Published Saturday, September 6, 2008

Bev Johnson

We all know that the honey bee is in decline, but what about the bumble bee? Here are a few facts about our gentle, slow and clumsy native bee.

She is the most important pollinator of all. There are about 50 species of bumble bees known in North America. Most are solitary nesters, meaning they create and take care of their own nest without help from other bees.

Their nests are about the size of a half a grapefruit, and are underground in well drained soil. They do not swarm. New queens hibernate alone and emerge in the spring to form new colonies.

Like butterflies, they have a four stage life: eggs, larva, pupa and adult. The first three stages are in the nest. When they pupate, they emerge as full grown worker bees, all female.

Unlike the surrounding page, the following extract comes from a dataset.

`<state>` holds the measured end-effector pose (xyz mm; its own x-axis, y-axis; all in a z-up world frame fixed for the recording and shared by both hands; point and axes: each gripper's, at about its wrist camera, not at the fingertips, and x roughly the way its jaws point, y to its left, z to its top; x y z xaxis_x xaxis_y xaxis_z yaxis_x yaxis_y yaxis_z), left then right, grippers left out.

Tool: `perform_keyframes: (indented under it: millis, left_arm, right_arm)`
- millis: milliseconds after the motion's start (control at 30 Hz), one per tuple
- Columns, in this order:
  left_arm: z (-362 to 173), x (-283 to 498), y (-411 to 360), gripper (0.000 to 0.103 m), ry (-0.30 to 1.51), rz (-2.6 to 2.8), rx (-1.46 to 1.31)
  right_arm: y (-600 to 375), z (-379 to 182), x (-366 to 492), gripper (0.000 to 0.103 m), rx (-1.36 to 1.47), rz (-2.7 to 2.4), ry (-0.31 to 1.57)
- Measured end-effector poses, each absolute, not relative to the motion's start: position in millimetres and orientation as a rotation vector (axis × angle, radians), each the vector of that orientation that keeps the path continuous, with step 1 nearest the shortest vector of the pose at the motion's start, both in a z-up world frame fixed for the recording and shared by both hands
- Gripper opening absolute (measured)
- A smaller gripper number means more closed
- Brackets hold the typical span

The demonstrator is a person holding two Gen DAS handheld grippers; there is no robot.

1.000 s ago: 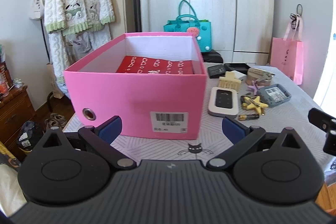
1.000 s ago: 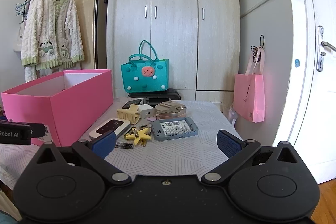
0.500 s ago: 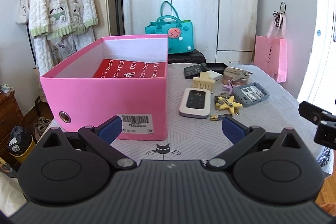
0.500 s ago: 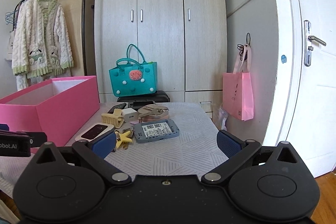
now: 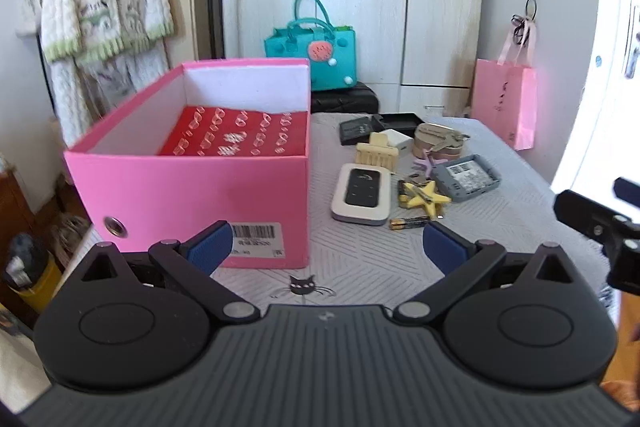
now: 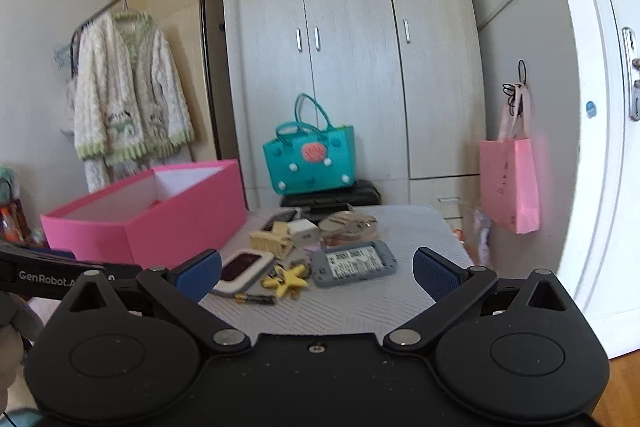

The queen produces just enough honey to feed her young. This is why we need honey bees, too. She will lay eggs from late spring to summer until the nest has reached the right size for that species.

Then she will lay next season's queens and drones. All female bumble bees come from fertilized eggs, drones from male unfertilized eggs.

The only job the drone has is to mate with the newly born queen bees. The drones hatch in midsummer and have no stingers.

Bumble bees are among the few known insects that can control their body temperature. That is why they can work in lower temps than other bees or insects. During the first hard frost, the old queen and all her workers die. Only the newly mated queens live to hibernate.

Without our native bees, all flowers, apples, blueberries, strawberries, almonds, melons, peaches, pumpkins and chocolate would be in trouble as their flowers depend on insect pollination.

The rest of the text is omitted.